PROBLEM
Below are the records; count the lines in which "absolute" occurs and report only that number.

[Start of section]

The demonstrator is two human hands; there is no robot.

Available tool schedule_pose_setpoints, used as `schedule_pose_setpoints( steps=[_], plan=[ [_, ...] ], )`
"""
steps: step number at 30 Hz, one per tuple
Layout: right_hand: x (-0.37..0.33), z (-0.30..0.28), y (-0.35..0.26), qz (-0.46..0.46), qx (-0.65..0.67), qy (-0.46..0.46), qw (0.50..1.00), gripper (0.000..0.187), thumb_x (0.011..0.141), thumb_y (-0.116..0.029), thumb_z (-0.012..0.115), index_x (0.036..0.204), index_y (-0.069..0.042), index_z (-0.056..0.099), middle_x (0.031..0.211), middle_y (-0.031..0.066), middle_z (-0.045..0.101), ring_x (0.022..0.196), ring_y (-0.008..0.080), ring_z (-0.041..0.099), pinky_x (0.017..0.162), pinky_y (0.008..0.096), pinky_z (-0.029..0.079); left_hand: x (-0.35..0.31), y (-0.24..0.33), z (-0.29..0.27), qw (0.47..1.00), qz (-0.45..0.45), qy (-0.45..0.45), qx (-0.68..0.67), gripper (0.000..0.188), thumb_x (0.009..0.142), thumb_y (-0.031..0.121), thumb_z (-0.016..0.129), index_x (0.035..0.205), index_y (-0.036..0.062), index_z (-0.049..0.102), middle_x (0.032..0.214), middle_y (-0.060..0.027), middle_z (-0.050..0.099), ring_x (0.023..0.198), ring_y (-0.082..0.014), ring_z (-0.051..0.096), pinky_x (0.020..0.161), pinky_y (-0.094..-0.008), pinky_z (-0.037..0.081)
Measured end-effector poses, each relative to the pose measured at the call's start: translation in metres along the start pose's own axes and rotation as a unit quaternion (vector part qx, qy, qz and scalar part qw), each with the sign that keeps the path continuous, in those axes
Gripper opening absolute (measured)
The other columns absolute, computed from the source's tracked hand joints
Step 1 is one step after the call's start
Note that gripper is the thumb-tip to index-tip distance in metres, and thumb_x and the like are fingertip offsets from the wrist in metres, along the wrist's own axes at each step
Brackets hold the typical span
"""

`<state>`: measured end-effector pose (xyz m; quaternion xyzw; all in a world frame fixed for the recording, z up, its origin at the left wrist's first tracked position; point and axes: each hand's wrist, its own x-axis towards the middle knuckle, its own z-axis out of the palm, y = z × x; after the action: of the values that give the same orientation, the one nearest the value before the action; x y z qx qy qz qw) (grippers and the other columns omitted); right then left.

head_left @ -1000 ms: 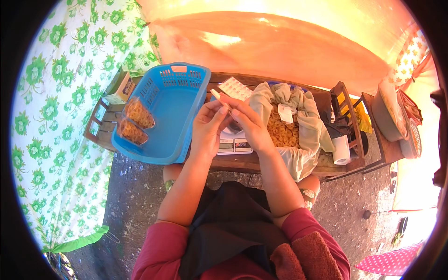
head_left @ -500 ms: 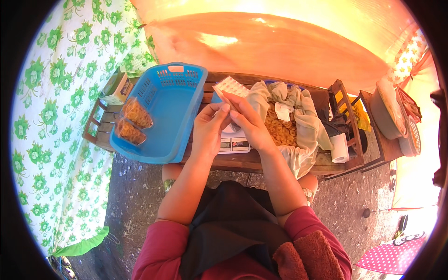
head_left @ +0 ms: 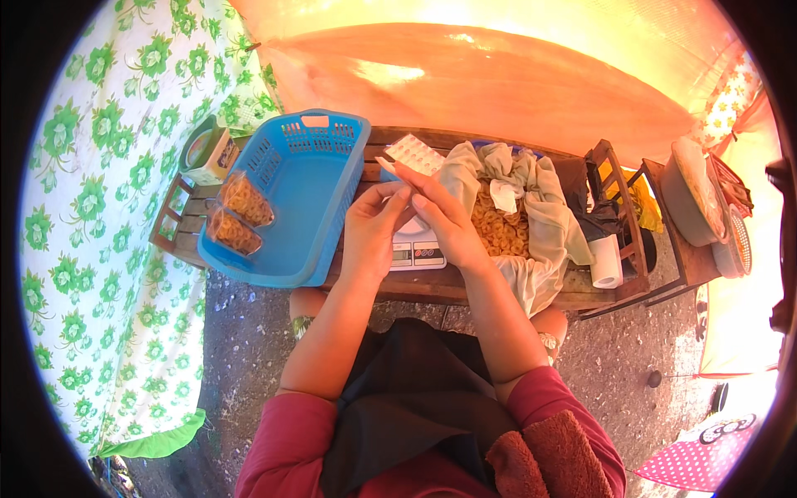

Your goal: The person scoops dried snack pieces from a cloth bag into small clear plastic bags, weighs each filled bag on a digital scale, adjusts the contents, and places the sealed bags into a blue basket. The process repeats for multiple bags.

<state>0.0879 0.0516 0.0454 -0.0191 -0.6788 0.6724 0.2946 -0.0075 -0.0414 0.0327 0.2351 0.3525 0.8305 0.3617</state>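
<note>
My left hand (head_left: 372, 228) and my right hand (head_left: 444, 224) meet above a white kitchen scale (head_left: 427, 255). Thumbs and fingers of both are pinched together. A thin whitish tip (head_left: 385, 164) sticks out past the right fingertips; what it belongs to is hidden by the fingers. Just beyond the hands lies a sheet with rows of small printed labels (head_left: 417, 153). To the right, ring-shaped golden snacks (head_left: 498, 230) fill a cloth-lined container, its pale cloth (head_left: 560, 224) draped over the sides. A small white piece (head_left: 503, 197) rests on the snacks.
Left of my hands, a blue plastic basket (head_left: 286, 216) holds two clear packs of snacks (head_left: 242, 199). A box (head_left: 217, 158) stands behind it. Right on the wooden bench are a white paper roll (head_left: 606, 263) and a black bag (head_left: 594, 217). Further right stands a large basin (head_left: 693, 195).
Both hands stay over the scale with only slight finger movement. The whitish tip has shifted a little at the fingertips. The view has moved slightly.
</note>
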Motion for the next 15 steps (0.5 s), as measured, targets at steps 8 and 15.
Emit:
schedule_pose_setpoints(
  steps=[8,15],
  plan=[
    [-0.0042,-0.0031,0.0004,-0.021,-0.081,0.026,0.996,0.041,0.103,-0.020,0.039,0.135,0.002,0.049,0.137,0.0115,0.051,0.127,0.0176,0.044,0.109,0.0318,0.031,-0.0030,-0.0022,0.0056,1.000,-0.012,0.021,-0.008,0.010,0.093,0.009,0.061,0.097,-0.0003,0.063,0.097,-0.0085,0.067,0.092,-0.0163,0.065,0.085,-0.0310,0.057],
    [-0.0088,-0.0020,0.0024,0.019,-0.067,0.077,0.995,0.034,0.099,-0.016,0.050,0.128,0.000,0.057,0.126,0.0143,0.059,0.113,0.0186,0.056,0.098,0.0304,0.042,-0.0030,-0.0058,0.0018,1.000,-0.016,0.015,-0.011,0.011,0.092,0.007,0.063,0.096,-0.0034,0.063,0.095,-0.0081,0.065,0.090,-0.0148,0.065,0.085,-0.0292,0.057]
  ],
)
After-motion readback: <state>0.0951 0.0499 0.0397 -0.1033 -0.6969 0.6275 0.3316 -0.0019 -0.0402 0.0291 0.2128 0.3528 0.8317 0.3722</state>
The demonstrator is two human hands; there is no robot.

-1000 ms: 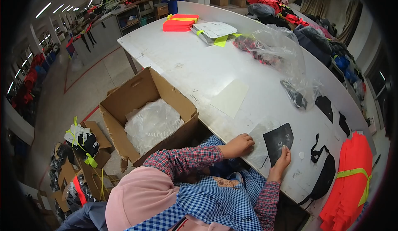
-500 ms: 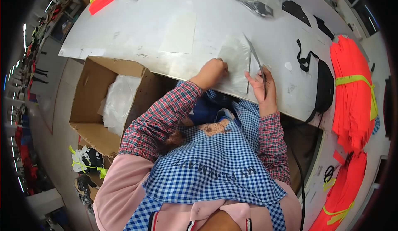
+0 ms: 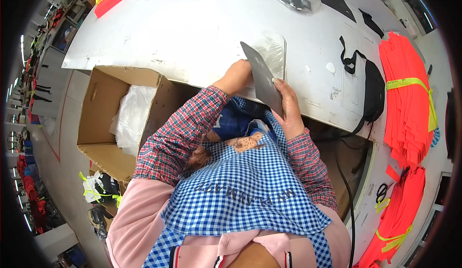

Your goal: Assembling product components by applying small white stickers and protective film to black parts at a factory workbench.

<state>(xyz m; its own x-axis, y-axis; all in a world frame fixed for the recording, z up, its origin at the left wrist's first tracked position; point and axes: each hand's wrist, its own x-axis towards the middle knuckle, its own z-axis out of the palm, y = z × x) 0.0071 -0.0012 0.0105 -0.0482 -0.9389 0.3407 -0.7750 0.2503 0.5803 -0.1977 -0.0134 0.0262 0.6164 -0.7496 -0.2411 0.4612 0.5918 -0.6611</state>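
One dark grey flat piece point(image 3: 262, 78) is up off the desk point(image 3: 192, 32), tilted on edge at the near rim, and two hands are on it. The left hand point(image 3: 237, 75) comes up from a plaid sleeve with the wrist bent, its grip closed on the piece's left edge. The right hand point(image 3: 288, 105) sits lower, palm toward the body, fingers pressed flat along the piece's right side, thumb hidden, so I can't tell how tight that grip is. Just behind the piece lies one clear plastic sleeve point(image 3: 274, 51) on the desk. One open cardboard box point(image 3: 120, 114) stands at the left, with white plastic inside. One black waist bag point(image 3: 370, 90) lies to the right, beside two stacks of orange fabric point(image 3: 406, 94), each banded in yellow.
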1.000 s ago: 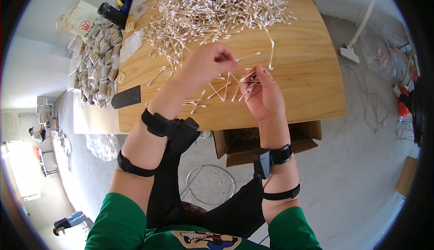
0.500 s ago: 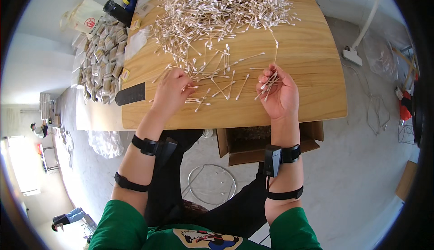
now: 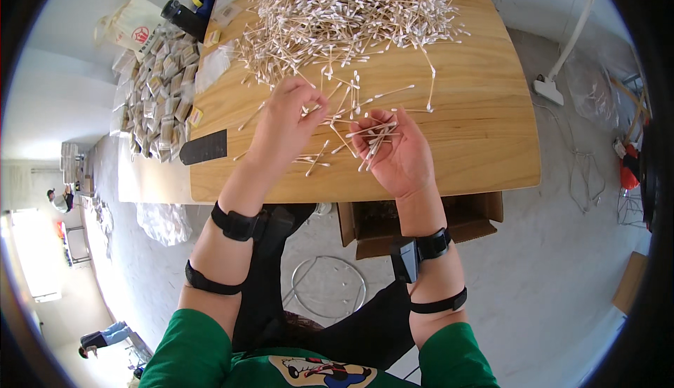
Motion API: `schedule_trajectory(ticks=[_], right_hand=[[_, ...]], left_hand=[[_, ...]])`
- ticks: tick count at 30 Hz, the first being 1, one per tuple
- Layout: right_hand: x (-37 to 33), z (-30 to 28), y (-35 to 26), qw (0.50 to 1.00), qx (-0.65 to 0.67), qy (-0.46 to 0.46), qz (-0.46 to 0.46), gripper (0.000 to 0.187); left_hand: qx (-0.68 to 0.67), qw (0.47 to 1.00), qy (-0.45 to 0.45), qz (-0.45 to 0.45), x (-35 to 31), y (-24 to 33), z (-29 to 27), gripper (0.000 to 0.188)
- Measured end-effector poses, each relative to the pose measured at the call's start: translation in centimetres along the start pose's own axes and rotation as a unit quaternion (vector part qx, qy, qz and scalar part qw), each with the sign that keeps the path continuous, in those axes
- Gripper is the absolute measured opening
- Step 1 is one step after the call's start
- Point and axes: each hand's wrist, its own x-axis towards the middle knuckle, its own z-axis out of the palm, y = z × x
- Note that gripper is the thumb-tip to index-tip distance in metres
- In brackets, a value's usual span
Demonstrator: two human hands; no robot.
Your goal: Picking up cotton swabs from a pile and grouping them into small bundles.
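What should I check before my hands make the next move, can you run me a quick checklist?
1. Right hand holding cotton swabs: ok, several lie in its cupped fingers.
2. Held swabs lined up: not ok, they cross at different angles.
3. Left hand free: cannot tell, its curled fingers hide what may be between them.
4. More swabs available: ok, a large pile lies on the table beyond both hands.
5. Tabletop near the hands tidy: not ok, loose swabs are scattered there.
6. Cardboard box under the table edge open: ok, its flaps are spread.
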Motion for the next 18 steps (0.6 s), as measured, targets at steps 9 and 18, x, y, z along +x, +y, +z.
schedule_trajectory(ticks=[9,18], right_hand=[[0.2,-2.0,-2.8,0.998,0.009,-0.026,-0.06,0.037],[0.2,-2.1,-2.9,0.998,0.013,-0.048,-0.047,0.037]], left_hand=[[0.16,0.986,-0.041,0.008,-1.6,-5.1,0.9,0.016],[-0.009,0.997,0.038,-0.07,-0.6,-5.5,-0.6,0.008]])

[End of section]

EXERCISE RESPONSE
3